Artsplash | 68. Berlinale – Eine Bilanz

15. – 25.2.2018 | 68. INTERNATIONALE FILMFESTSPIELE BERLIN

Berlinale Palast 2018. Foto von Nadja Naumann.

 

Pressekonferenz zu IN DEN GÄNGEN, in der Mitte Regisseur Thomas Stuber, rechts Sandra Hüller, links Franz Rogowski. Foto von Nadja Naumann.

Ja, das war eine faustdicke Überraschung, die Verteilung der Silbernen und Goldenen Bären der 68. Internationalen Filmfestspiele Berlin. Jurypräsident Tom Tykwer sorgte zumindest dafür, das in diesem Jahr die Frauenquote übererfüllt wurde. Die vier deutschen Wettbewerbsfilme gingen bei den Bären vollständig leer aus. Nicht ganz nachvollziehbar, denn eine Marie Bäumer als Romy Schneider in „3 Tage in Quiberon“ von Emily Atef war preisverdächtig. Ebenso die wunderbare zarte Liebesgeschichte „In den Gängen“ des Leipziger Regisseurs Thomas Stuber nach einer Kurzgeschichte von Clemens Meyer. Bildgewaltig ist die Sprache Meyers, bildgewaltig der Film von Stuber, die das Drehbuch zusammenschrieben und einen Preis dafür erhielten. Nie war Gabelstapler fahren so poetisch! Zumindest räumte Stuber bei der Preisverleihung der unabhängigen Jurys zweimal ab: den Preis der ökumenischen Jury und den AG Guilde Film Preis. Von mir aus hätte das am Abend der Preisverleihung so weiter gehen können. Ging er aber nicht.

Festivaldirektor Dieter Kosslick bei der Verleihung der unabhängigen Jurys. Foto von Nadja Naumann.

Als Abräumer des Festivals wurde ein Film, bei dem in der Pressevorführung nach der ersten halben Stunde recht viele Journalisten den Kinosaal verließen. Die internationale Koproduktion „Touch Me Not“ der rumänischen Künstlerin und Regisseurin Adina Pintilie, in die auch deutsche Fördergelder flossen, gewann den GWFF Preis Bester Erstlingsfilm, dotiert mit 50.000 Euro und den Goldenen Bären für den Besten Film. Die Mischung aus Spiel-, Dokumentar- und Experimentalfilm handelt von Sexualität und das in gewöhnungsbedürftigen Bildern. Die polnische Regisseurin Malgorzata Szumowska erhielt den Silbernen Bären, den Großen Preis der Jury für „Twarz“, in dem vom Bau der größten Jesusstatue der Welt in Polen erzählt wird.
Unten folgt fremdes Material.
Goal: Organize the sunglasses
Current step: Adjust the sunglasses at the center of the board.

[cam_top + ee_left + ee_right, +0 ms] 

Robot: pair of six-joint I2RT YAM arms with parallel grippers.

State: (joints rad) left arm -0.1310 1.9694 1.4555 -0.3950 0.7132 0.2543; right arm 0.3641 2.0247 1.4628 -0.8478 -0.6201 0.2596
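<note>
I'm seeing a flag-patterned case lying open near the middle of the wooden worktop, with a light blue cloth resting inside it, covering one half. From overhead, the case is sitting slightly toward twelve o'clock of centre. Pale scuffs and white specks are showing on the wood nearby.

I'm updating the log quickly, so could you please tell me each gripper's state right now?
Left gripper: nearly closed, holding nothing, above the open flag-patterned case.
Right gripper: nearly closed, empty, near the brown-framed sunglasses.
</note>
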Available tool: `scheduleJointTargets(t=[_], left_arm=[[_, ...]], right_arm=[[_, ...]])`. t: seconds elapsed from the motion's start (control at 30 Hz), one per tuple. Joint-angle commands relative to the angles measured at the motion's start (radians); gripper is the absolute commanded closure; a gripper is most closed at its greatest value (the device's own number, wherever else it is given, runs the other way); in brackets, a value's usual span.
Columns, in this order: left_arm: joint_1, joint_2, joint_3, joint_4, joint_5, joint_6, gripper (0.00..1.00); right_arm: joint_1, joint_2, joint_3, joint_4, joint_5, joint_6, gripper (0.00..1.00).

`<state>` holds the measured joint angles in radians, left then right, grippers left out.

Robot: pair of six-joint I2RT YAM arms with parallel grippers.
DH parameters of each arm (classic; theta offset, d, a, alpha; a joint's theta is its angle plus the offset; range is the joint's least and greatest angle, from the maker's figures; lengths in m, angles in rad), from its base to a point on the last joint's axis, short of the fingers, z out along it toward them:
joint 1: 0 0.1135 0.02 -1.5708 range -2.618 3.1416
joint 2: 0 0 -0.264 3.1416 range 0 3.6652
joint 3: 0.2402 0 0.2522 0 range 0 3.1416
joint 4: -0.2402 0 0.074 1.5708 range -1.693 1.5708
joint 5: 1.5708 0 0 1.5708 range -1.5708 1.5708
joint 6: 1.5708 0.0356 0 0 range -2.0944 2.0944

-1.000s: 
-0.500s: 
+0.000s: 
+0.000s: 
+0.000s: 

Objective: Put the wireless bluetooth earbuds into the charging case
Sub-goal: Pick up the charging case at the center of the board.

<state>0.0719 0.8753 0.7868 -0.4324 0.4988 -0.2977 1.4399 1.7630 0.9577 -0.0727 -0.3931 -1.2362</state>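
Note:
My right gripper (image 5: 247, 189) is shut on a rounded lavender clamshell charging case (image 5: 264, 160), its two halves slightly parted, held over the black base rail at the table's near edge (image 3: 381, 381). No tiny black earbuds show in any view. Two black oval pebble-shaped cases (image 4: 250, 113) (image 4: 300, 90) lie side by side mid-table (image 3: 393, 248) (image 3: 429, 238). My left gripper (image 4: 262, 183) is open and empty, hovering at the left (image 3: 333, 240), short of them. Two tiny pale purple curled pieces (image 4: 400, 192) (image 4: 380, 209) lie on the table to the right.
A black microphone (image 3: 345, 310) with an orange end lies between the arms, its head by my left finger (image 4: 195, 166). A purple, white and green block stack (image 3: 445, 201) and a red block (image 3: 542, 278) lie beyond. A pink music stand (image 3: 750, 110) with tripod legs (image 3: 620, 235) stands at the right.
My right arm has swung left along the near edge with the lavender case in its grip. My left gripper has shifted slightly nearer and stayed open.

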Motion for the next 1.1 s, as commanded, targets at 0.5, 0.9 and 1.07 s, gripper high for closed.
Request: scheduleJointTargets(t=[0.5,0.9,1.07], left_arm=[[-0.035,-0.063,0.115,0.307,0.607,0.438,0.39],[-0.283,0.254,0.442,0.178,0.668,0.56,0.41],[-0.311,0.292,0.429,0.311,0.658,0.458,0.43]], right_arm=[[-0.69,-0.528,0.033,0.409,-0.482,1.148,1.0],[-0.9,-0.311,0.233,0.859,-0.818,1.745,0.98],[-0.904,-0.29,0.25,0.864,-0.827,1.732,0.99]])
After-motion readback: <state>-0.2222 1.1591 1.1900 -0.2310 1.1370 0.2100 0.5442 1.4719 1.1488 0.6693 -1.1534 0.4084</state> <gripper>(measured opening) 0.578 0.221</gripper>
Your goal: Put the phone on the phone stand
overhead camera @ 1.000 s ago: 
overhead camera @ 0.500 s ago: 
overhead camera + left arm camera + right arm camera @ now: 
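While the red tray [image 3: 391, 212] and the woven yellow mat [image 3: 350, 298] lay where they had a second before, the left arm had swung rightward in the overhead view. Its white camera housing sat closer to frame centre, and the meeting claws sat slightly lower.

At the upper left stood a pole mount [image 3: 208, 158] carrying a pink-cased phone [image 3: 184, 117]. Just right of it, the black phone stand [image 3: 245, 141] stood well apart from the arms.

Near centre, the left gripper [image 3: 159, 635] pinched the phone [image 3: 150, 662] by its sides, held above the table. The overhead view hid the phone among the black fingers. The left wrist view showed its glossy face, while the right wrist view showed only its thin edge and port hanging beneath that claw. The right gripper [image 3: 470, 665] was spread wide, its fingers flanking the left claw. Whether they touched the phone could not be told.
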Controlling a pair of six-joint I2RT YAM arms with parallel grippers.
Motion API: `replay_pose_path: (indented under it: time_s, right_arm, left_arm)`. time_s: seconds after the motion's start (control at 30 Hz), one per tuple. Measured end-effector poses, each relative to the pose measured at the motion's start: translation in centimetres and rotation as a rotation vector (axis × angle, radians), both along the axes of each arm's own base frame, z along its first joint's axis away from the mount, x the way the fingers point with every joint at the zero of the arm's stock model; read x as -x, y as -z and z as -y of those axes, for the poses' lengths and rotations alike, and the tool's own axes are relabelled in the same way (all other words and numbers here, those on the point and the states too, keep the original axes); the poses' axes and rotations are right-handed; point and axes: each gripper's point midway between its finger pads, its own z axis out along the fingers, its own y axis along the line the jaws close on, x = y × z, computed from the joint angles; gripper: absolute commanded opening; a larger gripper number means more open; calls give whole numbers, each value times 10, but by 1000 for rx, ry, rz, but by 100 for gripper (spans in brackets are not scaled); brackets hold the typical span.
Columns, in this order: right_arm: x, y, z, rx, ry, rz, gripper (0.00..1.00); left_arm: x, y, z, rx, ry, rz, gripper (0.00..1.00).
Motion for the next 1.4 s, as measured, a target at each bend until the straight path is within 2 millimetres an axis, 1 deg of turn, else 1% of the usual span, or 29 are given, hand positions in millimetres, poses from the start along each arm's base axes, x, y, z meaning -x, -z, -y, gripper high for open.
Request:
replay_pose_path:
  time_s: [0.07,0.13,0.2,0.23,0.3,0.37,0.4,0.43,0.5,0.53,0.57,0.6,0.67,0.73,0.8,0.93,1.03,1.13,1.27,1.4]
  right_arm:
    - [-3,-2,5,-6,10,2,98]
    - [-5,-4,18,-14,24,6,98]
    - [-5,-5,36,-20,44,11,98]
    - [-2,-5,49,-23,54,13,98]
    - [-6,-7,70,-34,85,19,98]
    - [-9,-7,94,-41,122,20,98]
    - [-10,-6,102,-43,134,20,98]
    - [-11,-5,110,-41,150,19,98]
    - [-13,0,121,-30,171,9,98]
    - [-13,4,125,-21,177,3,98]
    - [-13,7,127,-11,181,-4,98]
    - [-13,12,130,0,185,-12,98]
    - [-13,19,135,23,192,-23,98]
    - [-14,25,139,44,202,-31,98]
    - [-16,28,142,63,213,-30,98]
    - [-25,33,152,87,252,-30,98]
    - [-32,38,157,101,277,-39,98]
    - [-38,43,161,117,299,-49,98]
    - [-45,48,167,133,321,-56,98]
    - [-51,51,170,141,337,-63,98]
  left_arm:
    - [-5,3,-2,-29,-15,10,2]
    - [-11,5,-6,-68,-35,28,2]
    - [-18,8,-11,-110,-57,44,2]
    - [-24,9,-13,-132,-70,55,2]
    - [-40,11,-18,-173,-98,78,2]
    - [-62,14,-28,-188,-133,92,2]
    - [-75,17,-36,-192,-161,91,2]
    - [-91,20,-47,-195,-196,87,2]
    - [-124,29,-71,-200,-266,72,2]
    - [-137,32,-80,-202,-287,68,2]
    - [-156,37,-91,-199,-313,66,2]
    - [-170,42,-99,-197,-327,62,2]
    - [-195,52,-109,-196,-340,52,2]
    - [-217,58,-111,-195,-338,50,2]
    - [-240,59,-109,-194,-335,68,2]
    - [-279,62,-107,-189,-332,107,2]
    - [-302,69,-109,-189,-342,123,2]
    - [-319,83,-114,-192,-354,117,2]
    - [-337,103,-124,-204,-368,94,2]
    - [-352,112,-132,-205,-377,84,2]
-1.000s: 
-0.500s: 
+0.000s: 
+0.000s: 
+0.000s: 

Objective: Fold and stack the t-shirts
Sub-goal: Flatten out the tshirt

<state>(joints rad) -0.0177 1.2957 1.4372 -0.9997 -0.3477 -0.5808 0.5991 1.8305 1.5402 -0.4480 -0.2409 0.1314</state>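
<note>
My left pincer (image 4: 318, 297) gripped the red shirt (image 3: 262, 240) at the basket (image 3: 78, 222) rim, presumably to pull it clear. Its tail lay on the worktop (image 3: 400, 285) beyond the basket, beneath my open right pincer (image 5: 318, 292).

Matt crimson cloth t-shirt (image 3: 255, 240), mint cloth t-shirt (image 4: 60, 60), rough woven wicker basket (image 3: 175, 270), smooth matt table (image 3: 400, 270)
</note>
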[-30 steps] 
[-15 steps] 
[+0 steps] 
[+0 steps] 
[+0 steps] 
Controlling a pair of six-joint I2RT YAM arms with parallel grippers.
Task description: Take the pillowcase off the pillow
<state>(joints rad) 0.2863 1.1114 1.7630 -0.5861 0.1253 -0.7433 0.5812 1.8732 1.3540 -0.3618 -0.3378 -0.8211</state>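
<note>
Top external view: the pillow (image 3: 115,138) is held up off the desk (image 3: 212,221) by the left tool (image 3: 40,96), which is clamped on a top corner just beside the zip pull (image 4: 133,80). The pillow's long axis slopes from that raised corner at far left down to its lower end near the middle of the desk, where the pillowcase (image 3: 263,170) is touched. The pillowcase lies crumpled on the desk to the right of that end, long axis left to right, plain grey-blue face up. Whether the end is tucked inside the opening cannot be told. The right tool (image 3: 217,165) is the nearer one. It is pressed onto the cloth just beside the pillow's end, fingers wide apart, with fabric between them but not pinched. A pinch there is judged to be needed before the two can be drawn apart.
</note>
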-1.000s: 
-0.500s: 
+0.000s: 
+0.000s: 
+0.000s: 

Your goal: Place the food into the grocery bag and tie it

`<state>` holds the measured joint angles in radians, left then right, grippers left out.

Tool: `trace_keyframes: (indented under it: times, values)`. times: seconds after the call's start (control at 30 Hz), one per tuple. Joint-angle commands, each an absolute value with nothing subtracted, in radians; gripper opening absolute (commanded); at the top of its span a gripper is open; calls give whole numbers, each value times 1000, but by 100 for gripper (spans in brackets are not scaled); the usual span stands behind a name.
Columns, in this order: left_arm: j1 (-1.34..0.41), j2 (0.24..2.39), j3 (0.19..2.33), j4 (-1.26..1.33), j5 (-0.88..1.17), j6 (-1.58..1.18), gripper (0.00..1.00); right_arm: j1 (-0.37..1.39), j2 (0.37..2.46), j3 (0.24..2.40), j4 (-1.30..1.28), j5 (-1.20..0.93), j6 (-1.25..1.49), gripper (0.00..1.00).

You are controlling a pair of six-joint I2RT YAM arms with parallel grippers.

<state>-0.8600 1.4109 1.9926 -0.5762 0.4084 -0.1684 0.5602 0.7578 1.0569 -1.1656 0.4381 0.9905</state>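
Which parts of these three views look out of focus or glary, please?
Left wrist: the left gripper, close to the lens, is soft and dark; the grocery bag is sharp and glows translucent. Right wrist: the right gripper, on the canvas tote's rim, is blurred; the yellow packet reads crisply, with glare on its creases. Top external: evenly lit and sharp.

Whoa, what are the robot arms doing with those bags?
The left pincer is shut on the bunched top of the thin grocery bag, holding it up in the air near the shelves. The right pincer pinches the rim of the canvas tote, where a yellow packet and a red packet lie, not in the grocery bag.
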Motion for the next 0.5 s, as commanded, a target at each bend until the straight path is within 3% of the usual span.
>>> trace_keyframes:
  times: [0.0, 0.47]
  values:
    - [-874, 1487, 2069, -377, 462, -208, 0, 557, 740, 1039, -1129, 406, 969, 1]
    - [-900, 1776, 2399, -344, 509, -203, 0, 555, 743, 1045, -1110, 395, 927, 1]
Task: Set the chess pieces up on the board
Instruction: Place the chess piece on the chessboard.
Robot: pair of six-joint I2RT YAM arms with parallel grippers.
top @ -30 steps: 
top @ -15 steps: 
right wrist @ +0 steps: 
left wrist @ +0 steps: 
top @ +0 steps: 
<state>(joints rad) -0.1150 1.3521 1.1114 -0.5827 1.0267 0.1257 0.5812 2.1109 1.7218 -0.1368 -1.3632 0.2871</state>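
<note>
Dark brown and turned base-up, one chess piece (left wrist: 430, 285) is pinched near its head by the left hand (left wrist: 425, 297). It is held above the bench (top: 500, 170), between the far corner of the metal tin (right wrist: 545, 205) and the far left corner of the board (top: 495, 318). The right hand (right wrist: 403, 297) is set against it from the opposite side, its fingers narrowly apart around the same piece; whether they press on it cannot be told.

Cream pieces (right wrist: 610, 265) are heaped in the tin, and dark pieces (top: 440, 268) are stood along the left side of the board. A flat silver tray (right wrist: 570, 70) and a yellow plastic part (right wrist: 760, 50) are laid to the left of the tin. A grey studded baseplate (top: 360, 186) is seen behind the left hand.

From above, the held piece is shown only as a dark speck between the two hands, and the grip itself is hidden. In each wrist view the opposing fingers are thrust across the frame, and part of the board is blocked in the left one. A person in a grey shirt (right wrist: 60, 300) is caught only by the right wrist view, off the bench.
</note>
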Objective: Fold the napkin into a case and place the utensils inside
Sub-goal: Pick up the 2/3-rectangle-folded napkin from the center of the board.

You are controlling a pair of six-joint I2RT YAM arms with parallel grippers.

Der Glashütte Original – Dokumentarfilmpreis, dotiert mit 50.000 Euro, ging in diesem Jahr ebenfalls an eine Frau und nach Österreich für „Waldheims Walzer“ von Ruth Beckermann.

Die 68. Berlinale war im Rückblick ein großer Erfolg. Selbst am Publikumstag, dem Sonntag, 25. Februar 2018, waren die Kinos noch einmal brechend voll. Das beweist, dass das Kino seine Daseinsberechtigung trotz Netflix, Amazon und Co. hat. Der Grund ist simpel: man kann gemeinsam mit Freunden ins Kino gehen und hinterher über den Film diskutieren. 330.000 verkaufte Festivaltickets sprechen eine klare Sprache und die Berlinale zieht Cineasten aus ganz Deutschland an, selbst aus dem fernen München. Über 21.000 Akkreditierte aus mehr als 130 Ländern kamen nach Berlin und der European Film Market verbuchte mit 10.000 Besuchern aus 112 Ländern eine Rekordbilanz. Auch wenn man sich immer anhören muss, der Markt in Cannes wäre ja sooo viel wichtiger.

Ich schaute mir am Publikumstag Kurzfilme zum Thema „1968 – Rote Fahnen für alle“ an, denn hier lief von der weltweit bekannten österreichischen Künstlerin VALIE EXPORT der zweiminütige Film „Tapp und Tastkino“ von 1968, in dem ihre Büste zum ertastbaren Kinosaal wurde.

Mein Fazit: die Berlinale war wie stets spannend und meine Lieblingssektion war die Retrospektive mit ihren Perlen auf Zelluloid aus der Weimarer Zeit.